Live he will: die they will.
What is the case against Iraq? Two Brownie photographs taken from outer space which even UN weapons inspector Hans Blix has politely ridiculed, and a plagiarised ten-year-old PhD? The USA and Britain said they had the proof and demanded that the weapons inspectors be allowed in – believing that Saddam would refuse them access and thus hand the USA a causus belli. But the inspectors were allowed in and the USA and Britain haven’t produced the proof, have relied instead on rhetoric and whipping up mass fear which has only raised suspicions that the war is about other issues, perhaps oil or as a deterrent to other rogue states. While Saddam is a cruel dictator he is no different from the normal cruel dictators the USA is routinely allied to. Yes, the Iraqi people are entitled to freedom. Just are the Palestinians who have asked for help, who are being killed and tortured and whose land has been invaded by a foreign power which has weapons of mass destruction and which has ignored US resolutions not for ten years but for thirty-six years.

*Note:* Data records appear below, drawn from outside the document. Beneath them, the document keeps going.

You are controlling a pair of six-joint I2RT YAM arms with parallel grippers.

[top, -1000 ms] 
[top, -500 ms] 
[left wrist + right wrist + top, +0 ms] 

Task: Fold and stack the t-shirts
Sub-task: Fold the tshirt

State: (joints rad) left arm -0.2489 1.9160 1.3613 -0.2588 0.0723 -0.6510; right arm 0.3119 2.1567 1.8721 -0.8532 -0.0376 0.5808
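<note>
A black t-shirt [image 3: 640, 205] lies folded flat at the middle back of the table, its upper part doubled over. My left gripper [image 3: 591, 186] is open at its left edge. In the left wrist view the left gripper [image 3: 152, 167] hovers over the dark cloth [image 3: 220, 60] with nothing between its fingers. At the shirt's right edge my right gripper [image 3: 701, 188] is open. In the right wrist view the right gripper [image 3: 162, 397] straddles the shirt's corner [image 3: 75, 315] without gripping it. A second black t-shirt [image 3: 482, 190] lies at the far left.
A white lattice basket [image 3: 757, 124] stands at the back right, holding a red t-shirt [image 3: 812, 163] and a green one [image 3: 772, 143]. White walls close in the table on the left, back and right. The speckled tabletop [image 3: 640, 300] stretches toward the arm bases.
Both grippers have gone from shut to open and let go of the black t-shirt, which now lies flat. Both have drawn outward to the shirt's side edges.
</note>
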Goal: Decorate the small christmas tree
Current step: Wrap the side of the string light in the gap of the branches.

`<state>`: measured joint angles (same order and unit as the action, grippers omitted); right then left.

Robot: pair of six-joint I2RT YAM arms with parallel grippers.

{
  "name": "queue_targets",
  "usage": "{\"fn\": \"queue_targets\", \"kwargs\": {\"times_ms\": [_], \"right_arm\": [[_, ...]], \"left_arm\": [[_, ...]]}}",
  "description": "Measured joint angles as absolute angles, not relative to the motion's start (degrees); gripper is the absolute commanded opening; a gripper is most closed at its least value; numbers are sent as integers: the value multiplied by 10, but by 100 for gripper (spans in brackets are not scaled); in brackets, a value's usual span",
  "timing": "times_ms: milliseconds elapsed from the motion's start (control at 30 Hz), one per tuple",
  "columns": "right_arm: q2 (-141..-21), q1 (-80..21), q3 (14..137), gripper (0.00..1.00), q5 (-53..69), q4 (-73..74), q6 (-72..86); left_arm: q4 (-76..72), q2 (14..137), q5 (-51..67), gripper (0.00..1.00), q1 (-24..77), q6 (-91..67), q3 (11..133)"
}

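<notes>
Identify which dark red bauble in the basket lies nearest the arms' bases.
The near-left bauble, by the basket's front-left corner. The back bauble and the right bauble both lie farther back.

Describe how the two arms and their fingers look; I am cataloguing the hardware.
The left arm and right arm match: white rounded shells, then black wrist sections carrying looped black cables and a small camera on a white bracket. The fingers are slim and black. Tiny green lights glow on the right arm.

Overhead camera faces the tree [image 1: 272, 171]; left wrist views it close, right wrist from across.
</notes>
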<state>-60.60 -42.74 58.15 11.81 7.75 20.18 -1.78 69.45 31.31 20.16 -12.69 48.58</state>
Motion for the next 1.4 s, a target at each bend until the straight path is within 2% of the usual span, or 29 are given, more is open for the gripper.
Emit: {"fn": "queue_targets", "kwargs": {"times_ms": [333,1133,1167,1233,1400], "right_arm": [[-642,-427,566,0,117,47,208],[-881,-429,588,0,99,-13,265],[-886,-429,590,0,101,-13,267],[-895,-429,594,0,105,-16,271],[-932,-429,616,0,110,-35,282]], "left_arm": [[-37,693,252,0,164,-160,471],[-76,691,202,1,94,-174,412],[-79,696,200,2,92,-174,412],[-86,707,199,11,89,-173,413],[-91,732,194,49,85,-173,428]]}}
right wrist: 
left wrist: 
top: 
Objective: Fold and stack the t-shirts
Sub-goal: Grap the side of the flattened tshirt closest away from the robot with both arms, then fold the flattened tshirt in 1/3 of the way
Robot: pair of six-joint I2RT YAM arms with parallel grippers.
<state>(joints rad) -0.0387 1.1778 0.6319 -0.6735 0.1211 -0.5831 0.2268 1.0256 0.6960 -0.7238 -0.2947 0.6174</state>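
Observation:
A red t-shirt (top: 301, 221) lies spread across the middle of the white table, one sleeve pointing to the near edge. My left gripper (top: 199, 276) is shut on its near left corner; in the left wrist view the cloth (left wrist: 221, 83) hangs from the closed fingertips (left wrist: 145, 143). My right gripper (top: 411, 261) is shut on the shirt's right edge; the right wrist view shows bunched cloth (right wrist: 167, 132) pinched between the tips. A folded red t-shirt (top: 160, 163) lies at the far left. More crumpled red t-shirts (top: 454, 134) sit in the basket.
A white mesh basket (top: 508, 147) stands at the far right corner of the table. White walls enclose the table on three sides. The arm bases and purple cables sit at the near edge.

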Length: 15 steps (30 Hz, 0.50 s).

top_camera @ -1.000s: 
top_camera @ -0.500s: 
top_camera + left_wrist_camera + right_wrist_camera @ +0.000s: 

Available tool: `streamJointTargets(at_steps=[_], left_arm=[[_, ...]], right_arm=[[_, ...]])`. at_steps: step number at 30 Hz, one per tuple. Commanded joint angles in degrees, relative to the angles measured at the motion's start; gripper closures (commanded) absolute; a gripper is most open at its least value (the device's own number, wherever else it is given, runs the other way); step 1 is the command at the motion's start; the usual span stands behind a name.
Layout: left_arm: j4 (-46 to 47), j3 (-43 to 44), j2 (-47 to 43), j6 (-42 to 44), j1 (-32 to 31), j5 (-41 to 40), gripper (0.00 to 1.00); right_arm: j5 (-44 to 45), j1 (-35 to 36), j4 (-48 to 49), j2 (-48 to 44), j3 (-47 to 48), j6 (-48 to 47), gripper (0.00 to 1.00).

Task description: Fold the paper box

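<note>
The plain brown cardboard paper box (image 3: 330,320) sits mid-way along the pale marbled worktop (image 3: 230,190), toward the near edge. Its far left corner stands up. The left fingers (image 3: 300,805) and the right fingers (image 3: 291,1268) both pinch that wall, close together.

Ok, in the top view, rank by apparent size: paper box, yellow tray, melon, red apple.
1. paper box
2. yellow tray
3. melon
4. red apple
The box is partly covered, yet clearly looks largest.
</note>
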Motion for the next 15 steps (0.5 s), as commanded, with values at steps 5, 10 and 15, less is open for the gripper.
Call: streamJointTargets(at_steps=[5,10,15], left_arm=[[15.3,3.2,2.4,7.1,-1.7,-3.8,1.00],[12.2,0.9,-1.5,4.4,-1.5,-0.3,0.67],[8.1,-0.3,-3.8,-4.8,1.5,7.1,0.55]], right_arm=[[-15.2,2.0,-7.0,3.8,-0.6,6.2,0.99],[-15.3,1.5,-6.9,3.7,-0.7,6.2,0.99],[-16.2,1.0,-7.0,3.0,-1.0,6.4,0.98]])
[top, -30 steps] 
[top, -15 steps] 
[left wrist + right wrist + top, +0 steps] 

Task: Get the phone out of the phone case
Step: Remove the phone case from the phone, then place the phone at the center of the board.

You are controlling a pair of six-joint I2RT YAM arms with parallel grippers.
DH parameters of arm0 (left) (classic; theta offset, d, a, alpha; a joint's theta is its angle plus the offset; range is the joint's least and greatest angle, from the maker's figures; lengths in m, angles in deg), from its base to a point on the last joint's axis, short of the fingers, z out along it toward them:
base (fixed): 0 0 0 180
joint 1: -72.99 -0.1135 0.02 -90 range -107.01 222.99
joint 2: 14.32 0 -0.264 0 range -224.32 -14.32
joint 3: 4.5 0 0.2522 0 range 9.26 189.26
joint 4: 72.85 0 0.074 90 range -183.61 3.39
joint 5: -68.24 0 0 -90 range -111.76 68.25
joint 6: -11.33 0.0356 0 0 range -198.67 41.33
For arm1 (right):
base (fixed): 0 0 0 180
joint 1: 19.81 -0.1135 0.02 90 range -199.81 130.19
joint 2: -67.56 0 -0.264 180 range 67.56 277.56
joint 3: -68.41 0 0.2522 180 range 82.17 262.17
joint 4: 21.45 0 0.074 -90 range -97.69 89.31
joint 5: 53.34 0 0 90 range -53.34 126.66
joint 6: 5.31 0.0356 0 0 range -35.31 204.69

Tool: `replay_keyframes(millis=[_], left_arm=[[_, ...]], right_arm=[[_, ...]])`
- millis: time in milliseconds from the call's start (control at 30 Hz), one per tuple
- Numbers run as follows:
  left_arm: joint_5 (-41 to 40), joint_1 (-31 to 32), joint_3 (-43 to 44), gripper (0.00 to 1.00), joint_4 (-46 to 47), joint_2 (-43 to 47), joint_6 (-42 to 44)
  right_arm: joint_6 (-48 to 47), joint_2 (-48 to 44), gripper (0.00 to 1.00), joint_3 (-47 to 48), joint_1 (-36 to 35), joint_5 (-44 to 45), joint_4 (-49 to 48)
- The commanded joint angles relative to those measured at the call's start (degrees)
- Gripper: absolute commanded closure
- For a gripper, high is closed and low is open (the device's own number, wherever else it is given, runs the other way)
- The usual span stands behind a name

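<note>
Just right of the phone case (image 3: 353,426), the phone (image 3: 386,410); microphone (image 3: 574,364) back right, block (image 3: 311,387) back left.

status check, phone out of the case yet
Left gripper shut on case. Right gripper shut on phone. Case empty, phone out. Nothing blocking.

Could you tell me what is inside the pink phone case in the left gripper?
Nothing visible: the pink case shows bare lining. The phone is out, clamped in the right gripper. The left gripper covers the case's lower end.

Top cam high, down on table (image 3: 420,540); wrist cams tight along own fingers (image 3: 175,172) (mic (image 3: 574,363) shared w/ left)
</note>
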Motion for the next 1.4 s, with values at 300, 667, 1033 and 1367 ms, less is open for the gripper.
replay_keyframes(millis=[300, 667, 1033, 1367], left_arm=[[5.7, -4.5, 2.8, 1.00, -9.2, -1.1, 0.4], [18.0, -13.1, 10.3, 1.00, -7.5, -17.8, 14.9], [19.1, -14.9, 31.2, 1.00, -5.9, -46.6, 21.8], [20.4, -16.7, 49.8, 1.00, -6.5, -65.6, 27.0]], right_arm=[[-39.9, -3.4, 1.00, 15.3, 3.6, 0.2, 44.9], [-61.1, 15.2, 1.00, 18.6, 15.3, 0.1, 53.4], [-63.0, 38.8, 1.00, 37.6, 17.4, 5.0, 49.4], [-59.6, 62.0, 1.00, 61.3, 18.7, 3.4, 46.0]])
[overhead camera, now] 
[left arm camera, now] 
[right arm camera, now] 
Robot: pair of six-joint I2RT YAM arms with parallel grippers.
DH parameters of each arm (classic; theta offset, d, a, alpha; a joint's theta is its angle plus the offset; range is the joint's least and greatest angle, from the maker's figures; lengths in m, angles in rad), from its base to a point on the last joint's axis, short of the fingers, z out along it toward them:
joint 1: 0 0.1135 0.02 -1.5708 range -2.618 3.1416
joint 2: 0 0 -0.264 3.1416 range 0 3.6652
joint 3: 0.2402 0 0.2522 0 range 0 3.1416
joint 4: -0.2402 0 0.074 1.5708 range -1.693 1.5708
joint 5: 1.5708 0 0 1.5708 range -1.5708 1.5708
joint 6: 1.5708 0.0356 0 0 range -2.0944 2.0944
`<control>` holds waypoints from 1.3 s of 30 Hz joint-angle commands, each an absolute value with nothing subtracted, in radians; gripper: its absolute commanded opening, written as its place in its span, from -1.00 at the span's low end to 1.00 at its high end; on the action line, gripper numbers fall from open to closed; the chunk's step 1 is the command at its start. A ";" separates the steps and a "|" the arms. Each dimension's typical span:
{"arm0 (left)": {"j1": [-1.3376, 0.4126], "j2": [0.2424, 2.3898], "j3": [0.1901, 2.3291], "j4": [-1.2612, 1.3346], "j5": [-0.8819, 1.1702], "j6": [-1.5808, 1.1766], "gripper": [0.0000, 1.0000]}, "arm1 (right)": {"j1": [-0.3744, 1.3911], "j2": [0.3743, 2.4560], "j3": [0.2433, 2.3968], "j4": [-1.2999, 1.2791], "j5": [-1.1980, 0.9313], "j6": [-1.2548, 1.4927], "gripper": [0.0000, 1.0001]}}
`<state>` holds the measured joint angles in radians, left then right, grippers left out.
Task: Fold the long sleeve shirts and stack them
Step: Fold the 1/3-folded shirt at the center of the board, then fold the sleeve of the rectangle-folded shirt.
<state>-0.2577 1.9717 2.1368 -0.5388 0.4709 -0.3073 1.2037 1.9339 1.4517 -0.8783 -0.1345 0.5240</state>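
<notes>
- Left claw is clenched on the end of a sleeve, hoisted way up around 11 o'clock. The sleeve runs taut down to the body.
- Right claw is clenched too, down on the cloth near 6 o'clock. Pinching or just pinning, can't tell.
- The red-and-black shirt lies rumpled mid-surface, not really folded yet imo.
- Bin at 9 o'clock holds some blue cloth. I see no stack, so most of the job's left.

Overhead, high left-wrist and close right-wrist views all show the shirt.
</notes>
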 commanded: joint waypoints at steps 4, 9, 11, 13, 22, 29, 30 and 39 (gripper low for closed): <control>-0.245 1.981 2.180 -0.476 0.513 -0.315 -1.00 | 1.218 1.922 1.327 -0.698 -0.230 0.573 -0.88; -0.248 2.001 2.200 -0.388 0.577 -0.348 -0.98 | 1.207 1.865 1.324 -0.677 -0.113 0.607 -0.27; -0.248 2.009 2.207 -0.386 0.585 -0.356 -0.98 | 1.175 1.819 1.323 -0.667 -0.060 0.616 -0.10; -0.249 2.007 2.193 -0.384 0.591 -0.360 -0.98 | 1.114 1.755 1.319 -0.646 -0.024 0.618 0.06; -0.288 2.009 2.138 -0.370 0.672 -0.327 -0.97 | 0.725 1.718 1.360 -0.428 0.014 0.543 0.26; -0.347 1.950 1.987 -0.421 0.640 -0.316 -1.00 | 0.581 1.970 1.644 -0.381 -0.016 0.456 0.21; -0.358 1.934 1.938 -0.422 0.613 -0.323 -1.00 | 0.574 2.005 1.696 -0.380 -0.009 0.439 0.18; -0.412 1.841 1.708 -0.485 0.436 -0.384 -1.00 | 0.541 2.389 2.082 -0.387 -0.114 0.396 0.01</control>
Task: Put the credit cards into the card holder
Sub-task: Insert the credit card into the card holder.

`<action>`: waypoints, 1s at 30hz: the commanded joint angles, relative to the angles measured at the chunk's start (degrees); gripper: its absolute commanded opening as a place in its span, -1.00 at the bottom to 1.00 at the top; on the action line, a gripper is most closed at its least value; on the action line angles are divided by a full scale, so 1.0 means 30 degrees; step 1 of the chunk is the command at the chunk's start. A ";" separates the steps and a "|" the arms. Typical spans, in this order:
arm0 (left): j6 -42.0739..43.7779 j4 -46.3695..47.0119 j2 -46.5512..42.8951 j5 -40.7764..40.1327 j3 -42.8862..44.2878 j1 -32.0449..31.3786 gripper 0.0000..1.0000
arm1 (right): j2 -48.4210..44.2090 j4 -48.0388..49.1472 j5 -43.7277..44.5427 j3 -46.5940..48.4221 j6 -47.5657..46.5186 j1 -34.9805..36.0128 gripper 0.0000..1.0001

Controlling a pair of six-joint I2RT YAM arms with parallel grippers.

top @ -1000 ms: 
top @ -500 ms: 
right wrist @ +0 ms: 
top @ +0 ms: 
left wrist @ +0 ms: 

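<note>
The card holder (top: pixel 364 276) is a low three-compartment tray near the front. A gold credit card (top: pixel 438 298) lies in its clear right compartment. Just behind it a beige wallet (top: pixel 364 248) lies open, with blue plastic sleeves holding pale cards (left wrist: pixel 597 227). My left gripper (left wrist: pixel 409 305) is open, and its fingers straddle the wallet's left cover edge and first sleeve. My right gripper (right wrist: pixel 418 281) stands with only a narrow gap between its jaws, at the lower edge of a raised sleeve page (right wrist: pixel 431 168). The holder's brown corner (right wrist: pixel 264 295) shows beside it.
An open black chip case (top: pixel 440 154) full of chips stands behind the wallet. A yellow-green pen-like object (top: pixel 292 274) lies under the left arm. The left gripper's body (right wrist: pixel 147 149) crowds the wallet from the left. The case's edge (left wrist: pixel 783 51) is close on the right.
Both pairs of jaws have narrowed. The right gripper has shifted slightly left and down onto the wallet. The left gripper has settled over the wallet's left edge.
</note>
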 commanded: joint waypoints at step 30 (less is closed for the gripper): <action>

If Saddam can be overthrown in conjunction with the Iraqi people, and not some exiled businessmen being groomed in Washington but people who are willingly prepared to sacrifice their lives and who wish to replace him with a democratic, secular republic which will eliminate poverty and injustice then the world would not balk at helping them. It is just that we do not believe that this is what it is about and the track records of the USA and Britain are not reassuring. The people who will die in a US/Brit war on Iraq are the innocents, by the hundreds, by the thousands, whose opinions were never sought. So, in Blair’s case, a war for ‘democracy and freedom’ is to be waged on behalf of people who have not asked for help, against those people, by a government which has little support from its own people and is not prepared to consult its own parliament. Brilliant.
And, in Bertie Ahern’s case (who in regard to the North once lectured that no land is worth shedding one drop of innocent blood), instead of giving leadership he will sit on the fence rather than raise his voice on behalf of Irish people against what is clearly an unjust war.